I hate to tell you this, big shoots, but the only solution to this problem is that you’re going to need to find a time machine to travel back to last year and slap the keyboard out of your hand. You started this entire relationship with a betrayal of trust and kept it going all this time. This entire relationship is predicated on a series of lies, lies that you have compounded by allowing them to continue. You’re not perfect for her; the person in her head is who she thinks is perfect. She doesn’t know who you are, she just knows the person you allowed her to believe you were.

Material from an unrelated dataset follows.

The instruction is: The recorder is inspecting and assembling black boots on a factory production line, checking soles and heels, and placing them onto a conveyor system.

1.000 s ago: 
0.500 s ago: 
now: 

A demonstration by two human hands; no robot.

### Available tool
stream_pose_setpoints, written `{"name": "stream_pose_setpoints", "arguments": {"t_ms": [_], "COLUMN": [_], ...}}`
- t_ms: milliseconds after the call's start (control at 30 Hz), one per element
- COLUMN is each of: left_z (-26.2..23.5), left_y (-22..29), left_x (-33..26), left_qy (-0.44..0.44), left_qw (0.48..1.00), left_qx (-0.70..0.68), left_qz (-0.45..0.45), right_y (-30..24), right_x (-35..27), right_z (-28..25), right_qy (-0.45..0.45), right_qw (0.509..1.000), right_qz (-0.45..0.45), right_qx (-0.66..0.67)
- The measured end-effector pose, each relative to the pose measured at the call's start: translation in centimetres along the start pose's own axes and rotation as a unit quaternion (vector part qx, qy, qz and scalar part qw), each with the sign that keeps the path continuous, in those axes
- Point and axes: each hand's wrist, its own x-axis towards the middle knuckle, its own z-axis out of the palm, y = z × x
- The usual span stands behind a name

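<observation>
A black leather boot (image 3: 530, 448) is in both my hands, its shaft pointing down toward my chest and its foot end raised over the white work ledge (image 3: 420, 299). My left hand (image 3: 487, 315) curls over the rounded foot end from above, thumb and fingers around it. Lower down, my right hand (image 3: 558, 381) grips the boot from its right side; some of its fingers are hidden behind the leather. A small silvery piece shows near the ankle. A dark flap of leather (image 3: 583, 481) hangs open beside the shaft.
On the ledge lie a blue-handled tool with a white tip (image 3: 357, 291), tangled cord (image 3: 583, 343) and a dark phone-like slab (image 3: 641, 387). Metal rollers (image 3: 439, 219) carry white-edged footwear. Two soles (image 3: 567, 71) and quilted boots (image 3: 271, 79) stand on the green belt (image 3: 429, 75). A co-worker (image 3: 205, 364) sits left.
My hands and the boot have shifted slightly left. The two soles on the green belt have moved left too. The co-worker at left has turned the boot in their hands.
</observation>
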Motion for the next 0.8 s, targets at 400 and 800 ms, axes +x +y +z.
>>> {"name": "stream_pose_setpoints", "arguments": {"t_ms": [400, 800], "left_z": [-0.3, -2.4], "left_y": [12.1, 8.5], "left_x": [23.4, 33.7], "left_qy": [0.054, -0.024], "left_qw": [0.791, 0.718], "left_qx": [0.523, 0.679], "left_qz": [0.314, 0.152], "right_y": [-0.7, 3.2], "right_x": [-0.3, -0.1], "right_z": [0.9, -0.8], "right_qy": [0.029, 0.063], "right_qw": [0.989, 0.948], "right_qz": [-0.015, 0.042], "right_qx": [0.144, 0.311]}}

The fact that your age and your course of study is accurate doesn’t matter; she thinks she’s talking to an entirely different person. That’s not just a minor thing that can be cleared up with an “well this is awkward…” and become something you laugh about together later on. This is a flaw in the foundation of your entire relationship, something so critical that it undermines literally everything else. If you had come clean much earlier… well, the odds of pulling it off would have been infinitesimal, but still not zero.
Over a year though? Yeah, that’s the sort of betrayal that’s going to make her reconsider everything else about her relationship with you and question literally everything. It doesn’t matter that you were real with the rest of it; she will have no reason to trust you or believe that you weren’t lying about that too. And when there’s no trust, there can be no relationship.
The only saving grace here is that she’s got other people in her life – people who are actually there with her. That, at least, can be a salve for all of this.
What do you do? You end this relationship. There’s no path forward here. Confessing now wouldn’t be for her benefit, it would just be for yours. All that it would do is offload your discomfort onto someone else, in a way that’s far, far crueler. It will be kinder to let her believe that the person in her head dumped her than it would be to find out that he wasn’t real in the first place.
If you care for her, then set her free to find someone who actually exists and is who they say they are. Not someone who lied about the most basic facts of who they are.
The guilt and embarrassment and discomfort of it all that you’re feeling? That’s yours. You get to live with it now. Unloading it onto someone else is just needless cruelty for someone you claim to care about. That is going to be the price for the lesson you need to learn.